Acreditar em contos de fadas


Durante os dois anos que passaram desde o lançamento do FM24, um dos maiores acontecimentos do futebol masculino foi o reformulado Campeonato do Mundo de Clubes, uma sensação entre os espetadores que também ofereceu 1000 milhões de dólares de prémio àquelas que já eram as equipas mais ricas do mundo. A generosidade inédita e a contribuição para a desigualdade no desporto do torneio não são nada de novo para o Football Manager, e os seus modelos existentes podiam lidar com estes novos tipos de injeção de dinheiro tranquilamente.

Na realidade, cria um problema de equilíbrio: mais dinheiro a entrar no jogo alarga o abismo entre os clubes ricos e os clubes pobres (em comparação). Ser um jogador de Football Manager, ou até um apoiante de qualquer clube de futebol, significa ter fé numa vitória contra as probabilidades. A crença em contos de fadas modernos não está limitada aos espetadores de Bem-vindos ao Wrexham vendo a sua escalada pela English Football League. 

Jacobson afirma prontamente que os milagres acontecem na realidade assim como no Football Manager. O Leicester conseguiu o impossível quando ganhou a EPL em 2015, o Getafe teve um desempenho impressionante em Espanha e o Atalanta em Itália. Seguir o bom exemplo de clube bem gerido pode dar os mesmos resultados. 

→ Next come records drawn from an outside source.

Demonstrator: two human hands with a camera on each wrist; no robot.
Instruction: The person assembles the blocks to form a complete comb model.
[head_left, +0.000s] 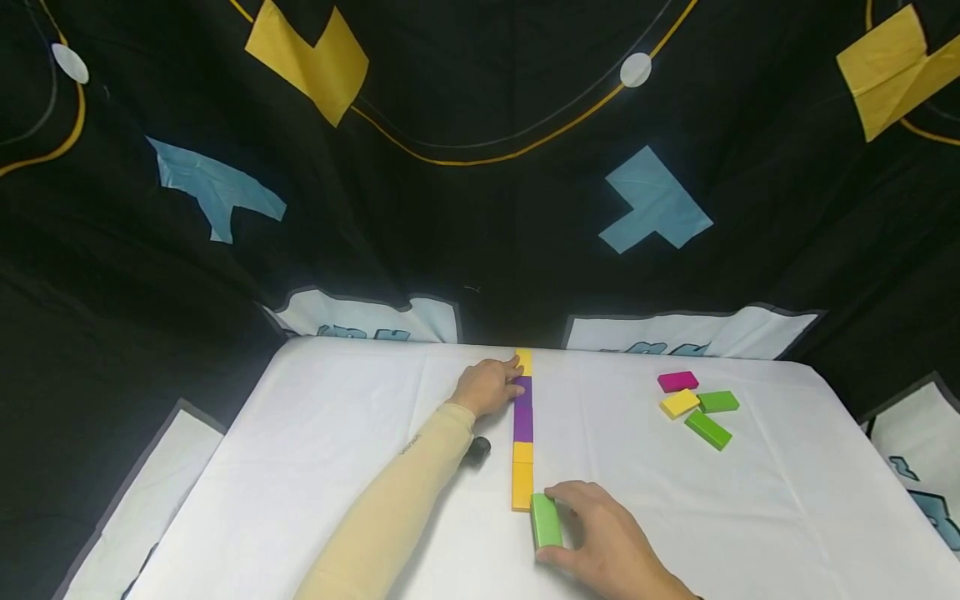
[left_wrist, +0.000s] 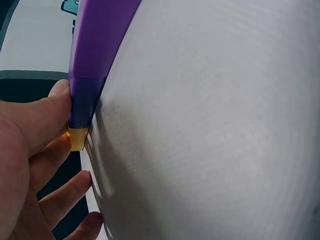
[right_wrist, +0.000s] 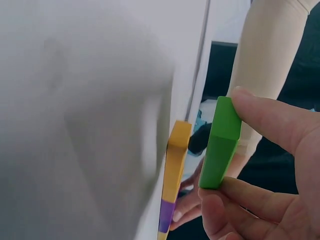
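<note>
A straight row of blocks runs away from me on the white table: yellow blocks [head_left: 522, 486] at the near end, purple blocks [head_left: 522, 425] beyond, and a yellow block [head_left: 527, 361] at the far end. My left hand [head_left: 482, 387] reaches to that far end from the left. Its thumb touches a purple block [left_wrist: 84, 102] and a finger rests by the yellow one. Beside the row's near end, my right hand [head_left: 607, 537] pinches a green block [head_left: 546, 522] between thumb and fingers. In the right wrist view the green block [right_wrist: 220, 142] appears raised off the table.
Loose blocks lie at the right of the table: a magenta block [head_left: 678, 382], a yellow block [head_left: 679, 404] and two green blocks [head_left: 708, 429]. A small dark object [head_left: 478, 449] sits beside the left forearm. A dark patterned cloth [head_left: 480, 250] hangs behind the table.
</note>
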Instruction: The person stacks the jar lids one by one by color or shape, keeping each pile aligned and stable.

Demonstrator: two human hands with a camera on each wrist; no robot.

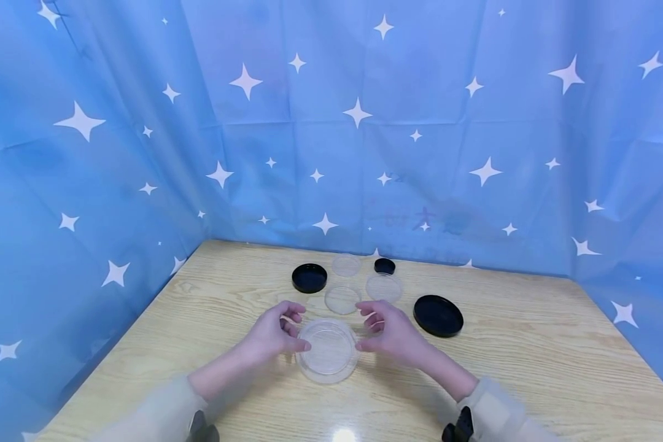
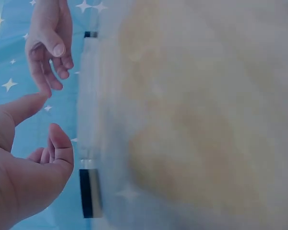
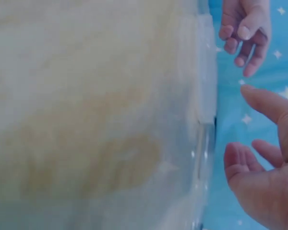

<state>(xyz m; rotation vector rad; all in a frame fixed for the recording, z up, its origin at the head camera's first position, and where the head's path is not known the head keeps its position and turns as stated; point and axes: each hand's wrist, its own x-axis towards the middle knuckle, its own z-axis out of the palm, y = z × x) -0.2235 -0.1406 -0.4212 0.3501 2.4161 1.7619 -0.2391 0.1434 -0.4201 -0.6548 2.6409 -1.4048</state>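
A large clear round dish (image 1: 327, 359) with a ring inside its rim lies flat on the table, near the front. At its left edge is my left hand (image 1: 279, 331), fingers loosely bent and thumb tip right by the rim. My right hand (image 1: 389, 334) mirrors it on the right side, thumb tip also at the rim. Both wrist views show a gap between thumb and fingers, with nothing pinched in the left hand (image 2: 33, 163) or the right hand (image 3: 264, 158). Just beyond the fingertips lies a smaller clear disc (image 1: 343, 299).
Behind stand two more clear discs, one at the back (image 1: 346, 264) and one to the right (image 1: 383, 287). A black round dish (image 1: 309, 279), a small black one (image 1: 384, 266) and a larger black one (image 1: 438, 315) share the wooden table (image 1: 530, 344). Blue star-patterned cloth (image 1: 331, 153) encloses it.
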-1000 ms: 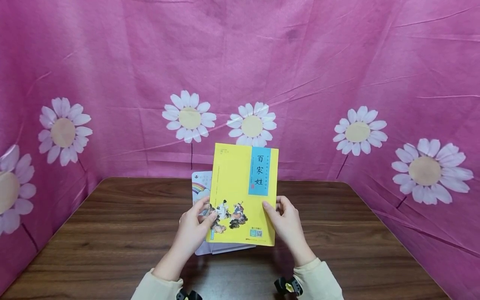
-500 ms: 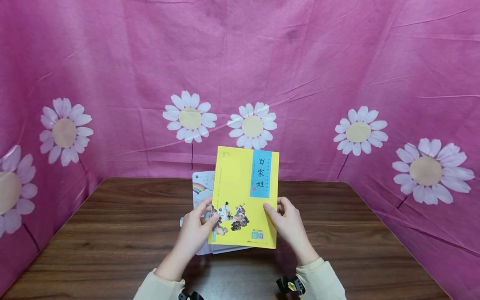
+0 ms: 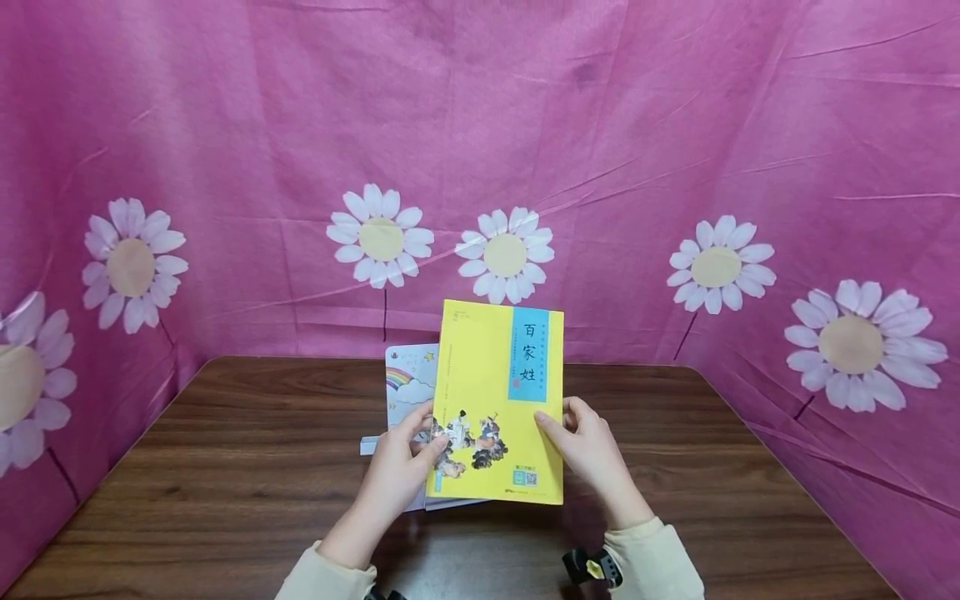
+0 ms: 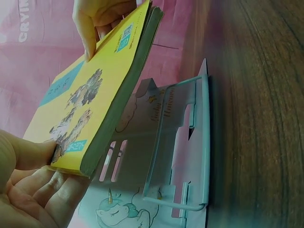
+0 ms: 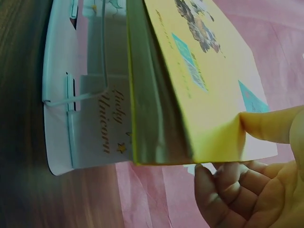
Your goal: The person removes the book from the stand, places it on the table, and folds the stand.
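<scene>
A person's two bare forearms and hands emerge from long, plain sleeves above the near part of a brown wooden desk point(image 3: 262, 450), between its slanting left and right edges. The left sleeve point(image 3: 326, 575) and the right sleeve point(image 3: 652, 562) are pale cream, softly creased, each ending in a smooth cuff short of the wrist. On the inner side of the right cuff sits a black device point(image 3: 611, 572), chunky and rounded, with small notches and a yellow patch near its middle. A second black device point(image 3: 386, 595) shows by the left cuff, mostly cut off. The left hand point(image 3: 401, 462) and right hand point(image 3: 588, 446) are bare.
</scene>
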A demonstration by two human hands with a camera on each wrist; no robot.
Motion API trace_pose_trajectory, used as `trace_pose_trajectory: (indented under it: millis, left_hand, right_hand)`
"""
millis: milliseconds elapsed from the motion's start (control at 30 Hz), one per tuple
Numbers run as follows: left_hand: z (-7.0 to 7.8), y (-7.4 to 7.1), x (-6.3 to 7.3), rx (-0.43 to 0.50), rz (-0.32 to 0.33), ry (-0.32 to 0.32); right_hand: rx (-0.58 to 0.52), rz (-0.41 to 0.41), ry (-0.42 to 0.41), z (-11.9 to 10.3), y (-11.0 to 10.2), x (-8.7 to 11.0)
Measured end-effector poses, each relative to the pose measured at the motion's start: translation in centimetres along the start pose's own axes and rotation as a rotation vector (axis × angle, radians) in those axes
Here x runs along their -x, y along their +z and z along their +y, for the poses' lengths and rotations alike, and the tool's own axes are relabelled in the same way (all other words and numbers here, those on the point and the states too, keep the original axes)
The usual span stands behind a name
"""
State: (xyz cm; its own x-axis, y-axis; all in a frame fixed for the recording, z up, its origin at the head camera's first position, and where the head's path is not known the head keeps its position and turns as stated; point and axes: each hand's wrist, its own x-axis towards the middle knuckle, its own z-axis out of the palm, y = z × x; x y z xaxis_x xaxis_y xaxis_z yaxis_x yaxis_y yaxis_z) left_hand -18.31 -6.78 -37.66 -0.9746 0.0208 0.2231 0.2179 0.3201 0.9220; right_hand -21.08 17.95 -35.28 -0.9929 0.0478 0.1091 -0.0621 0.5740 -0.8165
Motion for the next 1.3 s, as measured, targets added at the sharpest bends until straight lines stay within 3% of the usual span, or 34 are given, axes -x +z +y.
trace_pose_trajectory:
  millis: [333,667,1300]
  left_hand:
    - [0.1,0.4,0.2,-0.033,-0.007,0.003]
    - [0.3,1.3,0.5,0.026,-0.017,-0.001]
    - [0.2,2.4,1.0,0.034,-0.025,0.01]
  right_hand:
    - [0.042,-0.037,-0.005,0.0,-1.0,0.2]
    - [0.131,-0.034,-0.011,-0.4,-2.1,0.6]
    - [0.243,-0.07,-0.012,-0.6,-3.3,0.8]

As habilidades dos jogadores beneficiam da dedicação a uma série cujo tempo de jogo médio é de cerca de 500 horas e, independentemente de quão exaustivo seja o conjunto de dados, não pode incluir os tipos de erros humanos e circunstâncias pessoais que fazem descarrilar as carreiras promissoras de tantos jogadores. “É bom que o jogo seja mais fácil que a vida real. Ainda nos esforçamos para sermos rigorosos, mas se nunca ninguém conseguisse ganhar, ninguém quereria jogá-lo”, disse ele.

Tendo sido o arquiteto de tantos finais de contos de fadas para jogadores cujas equipas desafiaram as probabilidades, o “mister” merece também um final feliz para o FM26. “Estou a fazer figas”, disse ele. “Caso contrário, vou ter de arranjar um trabalho a sério e não quero nada fazer isso!”

O Football Manager 2026 será lançado no dia 4 de novembro na Epic Games Store.